**TASK DESCRIPTION**
Say how many lines of the entries below include "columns", giving nothing but that number.

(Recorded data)
>>>>>

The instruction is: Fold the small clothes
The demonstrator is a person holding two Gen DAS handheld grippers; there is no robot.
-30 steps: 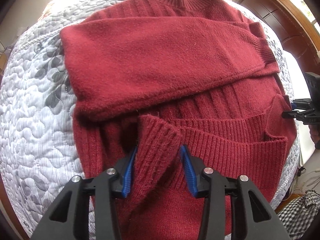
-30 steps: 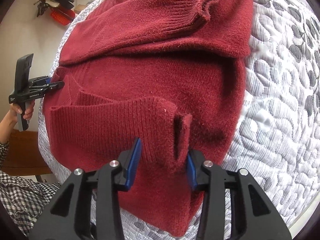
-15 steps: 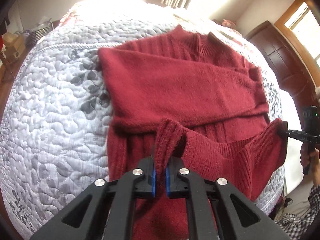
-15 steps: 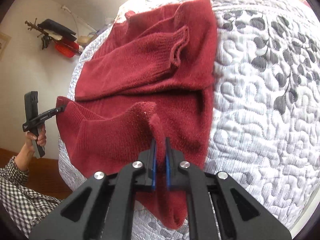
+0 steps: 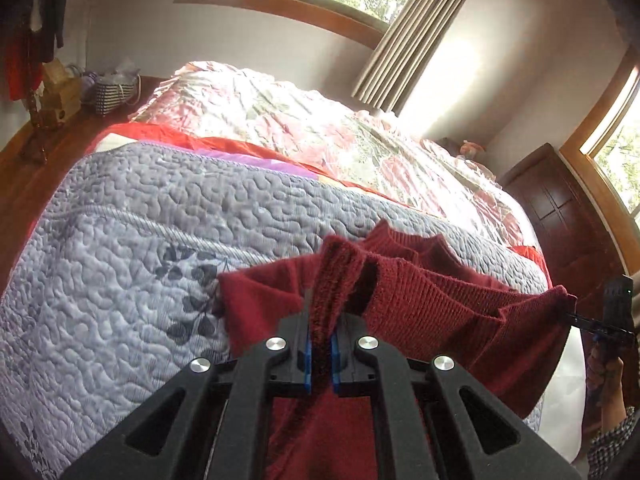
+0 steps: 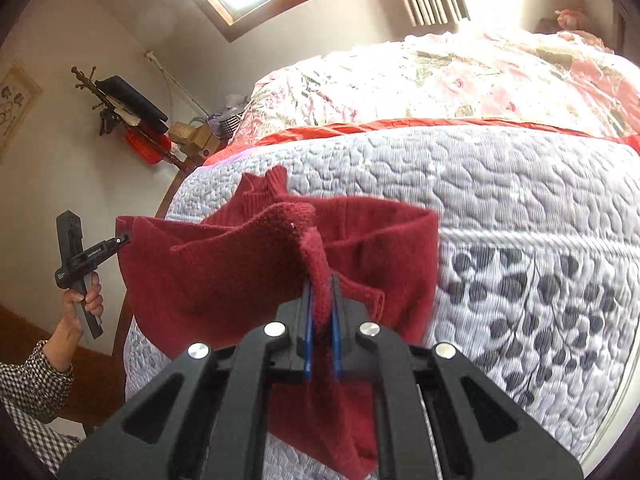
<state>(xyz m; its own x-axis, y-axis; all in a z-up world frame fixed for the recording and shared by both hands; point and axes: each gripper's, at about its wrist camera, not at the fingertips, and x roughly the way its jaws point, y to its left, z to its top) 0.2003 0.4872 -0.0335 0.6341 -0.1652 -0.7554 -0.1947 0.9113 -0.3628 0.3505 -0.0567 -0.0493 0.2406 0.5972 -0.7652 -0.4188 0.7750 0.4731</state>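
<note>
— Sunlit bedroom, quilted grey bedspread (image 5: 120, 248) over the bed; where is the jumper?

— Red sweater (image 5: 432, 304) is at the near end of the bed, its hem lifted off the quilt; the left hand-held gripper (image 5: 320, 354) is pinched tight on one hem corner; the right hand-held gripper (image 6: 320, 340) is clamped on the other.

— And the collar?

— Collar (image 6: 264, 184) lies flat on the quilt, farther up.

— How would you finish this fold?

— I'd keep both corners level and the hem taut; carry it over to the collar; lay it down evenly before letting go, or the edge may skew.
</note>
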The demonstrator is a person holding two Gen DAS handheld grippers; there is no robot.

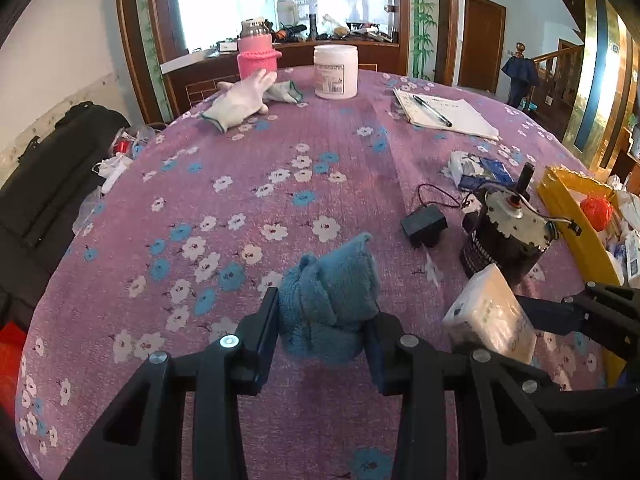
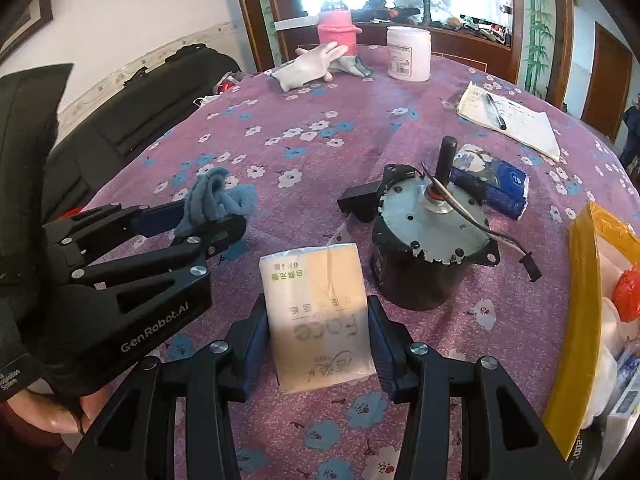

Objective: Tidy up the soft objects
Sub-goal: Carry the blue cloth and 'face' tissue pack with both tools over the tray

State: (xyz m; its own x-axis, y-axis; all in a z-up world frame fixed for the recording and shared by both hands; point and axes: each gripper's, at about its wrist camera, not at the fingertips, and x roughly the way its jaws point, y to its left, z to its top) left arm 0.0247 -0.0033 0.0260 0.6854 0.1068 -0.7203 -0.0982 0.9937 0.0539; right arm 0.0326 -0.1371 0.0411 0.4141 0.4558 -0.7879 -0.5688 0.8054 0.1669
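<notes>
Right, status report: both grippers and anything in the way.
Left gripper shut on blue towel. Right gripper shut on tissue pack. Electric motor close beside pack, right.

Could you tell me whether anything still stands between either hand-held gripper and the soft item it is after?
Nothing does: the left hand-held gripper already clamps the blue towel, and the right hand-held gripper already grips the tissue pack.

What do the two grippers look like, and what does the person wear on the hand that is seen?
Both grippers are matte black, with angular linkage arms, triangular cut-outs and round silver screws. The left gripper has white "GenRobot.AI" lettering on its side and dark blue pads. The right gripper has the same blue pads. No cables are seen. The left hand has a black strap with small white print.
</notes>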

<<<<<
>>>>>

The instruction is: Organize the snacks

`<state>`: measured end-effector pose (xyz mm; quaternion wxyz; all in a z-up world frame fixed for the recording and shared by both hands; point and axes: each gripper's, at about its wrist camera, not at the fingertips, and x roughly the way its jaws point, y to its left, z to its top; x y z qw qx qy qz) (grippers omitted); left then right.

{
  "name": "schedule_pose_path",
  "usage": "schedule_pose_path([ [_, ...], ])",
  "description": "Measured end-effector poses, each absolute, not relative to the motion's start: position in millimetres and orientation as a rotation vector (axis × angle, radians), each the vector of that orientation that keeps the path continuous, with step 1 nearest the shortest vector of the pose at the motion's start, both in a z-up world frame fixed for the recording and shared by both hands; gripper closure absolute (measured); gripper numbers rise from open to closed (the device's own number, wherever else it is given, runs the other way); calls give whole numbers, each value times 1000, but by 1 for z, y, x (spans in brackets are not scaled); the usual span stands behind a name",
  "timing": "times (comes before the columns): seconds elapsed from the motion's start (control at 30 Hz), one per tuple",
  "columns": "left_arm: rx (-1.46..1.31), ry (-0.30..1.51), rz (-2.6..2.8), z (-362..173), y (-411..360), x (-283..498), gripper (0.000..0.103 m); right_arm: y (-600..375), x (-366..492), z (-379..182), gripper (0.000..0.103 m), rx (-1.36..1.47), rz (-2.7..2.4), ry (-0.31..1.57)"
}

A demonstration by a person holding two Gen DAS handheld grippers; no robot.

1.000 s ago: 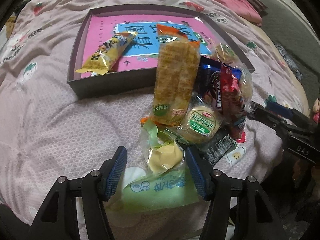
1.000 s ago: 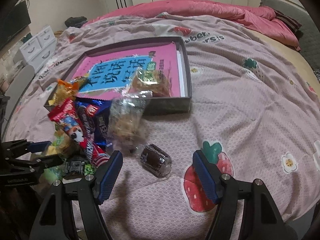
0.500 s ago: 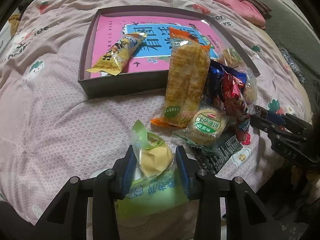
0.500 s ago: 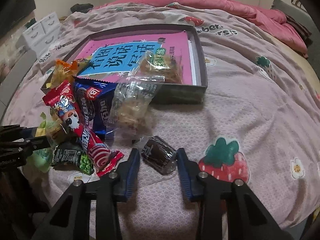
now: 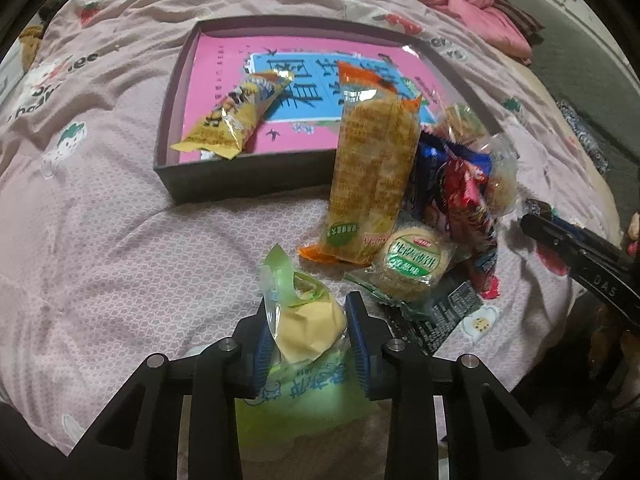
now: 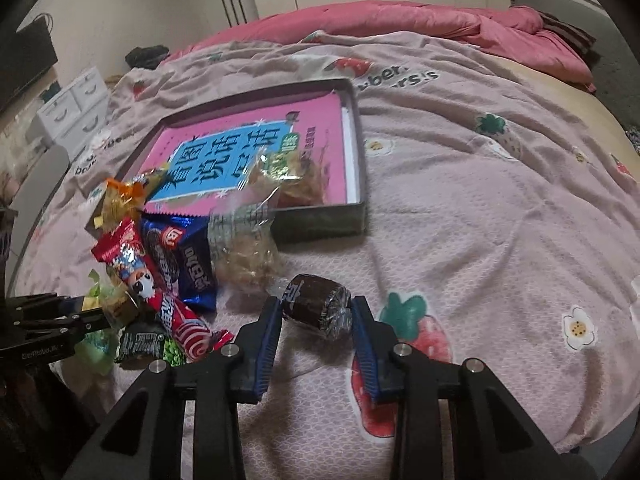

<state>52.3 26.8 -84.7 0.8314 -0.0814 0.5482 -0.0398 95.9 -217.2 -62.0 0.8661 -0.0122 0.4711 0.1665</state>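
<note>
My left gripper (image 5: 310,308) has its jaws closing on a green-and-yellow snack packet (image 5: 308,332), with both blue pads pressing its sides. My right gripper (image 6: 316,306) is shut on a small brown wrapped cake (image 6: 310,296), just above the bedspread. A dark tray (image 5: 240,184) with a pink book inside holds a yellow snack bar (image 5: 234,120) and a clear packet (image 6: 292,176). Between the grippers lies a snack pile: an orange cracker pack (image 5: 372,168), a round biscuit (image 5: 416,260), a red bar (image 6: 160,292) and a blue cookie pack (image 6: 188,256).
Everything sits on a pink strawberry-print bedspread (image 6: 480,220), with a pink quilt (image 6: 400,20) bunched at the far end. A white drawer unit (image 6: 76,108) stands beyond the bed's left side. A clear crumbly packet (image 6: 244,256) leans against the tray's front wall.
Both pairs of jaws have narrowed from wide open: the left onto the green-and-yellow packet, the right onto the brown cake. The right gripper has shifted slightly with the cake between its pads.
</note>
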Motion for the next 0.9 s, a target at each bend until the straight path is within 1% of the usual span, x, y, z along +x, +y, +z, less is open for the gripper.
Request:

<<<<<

**TASK SOLUTION**
2